But beside your hand is a lever. Pull it, and the trolley will switch onto a side track. The trouble is that one worker stands on that side track too. If you pull the lever, the five live, but that one person dies.
So, will you pull the lever?
This is the famous "Trolley Problem." It was first posed in 1967 by the British philosopher Philippa Foot, and later refined with great precision by Judith Jarvis Thomson. On first hearing, it sounds like simple arithmetic. Five lives against one, surely we save the five? And yet this thought experiment has tormented philosophers for more than half a century, and today it has psychologists, neuroscientists, and the engineers building self-driving cars all scratching their heads.
In this essay we will follow why the trolley problem is so stubbornly hard, what two great ethical theories it exposes, how our brains process the dilemma, and why this old puzzle has become one of the most practical technological questions of the twenty-first century. Let me say upfront: this essay offers no "correct answer." Its goal is to help you see your own intuitions more clearly.
The First Twist: The Large Man
Most people, faced with the original lever scenario, say they would pull it. Sacrificing one to save five feels rational. But Thomson's second version changes the story.
This time there is no lever. You stand on a footbridge spanning the track. Below, the trolley races toward the five. Beside you, leaning on the railing, is a stranger of considerable size. If you push him onto the track, his large body will stop the trolley and save the five. He, of course, will die.
So I ask again. Will you push him?
Remarkably, most people answer "no" to this one. The outcome is identical: one dies, five live. Arithmetically it is exactly the same as the first situation. And yet our intuition reacts in the opposite direction. Pulling a lever feels acceptable; pushing a person feels horrifying.
Why? This very mismatch of intuitions is the heart of the trolley problem. Within us seem to live two conflicting moral voices. One says, "Count the numbers, save more lives." The other says, "Do not use a person as a tool; do not harm directly."

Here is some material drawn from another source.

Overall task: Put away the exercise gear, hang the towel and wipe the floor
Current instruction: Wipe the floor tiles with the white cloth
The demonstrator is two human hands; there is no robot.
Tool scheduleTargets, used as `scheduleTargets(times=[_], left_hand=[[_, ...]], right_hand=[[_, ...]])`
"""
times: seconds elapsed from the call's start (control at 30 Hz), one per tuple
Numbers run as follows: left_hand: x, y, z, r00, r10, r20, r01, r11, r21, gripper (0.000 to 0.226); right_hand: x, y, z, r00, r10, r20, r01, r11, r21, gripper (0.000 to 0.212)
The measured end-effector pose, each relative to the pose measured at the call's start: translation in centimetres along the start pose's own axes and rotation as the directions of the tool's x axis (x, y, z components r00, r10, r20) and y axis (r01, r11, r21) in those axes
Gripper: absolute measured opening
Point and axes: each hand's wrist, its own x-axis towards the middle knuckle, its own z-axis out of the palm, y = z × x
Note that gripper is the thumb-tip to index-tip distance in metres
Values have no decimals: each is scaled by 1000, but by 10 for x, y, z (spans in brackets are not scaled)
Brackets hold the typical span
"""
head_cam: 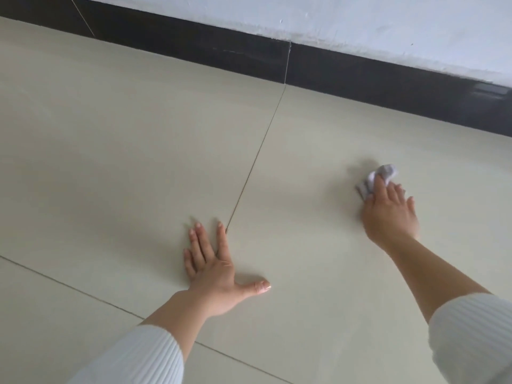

Two Great Ethical Theories: Look at Results, or Look at Principles?
These two voices in fact represent two great traditions of moral philosophy.
Utilitarianism: The Greatest Happiness for the Greatest Number
The first voice, "save the five," aligns with consequentialism, and especially its flagship, utilitarianism. Shaped by the eighteenth-century Englishman Jeremy Bentham and the nineteenth-century John Stuart Mill, this view holds that the morality of an act is judged by the results it produces. The right choice is the one that brings greater happiness (or less suffering) to more people.
From the utilitarian point of view, the answer is clear. Five lives carry more value than one, so whether you pull a lever or push a person, saving the five is right. If the result is the same, the method does not matter.
Deontology: Some Things Must Not Be Done
The second voice, "do not push the person," aligns with deontology. The German philosopher Immanuel Kant is its leading figure. Deontology holds that the rightness or wrongness of an act is determined not by results but by the nature of the act itself and the moral principles (duties) we must follow.
One of Kant's central maxims is to "treat humanity never merely as a means, but always at the same time as an end." Pushing a man off a footbridge uses his body as a "tool" to stop the trolley. It treats him not as a person but as a brake pad. For the deontologist, this is a line that must not be crossed, no matter how good the outcome.
Below is a brief comparison of the two positions.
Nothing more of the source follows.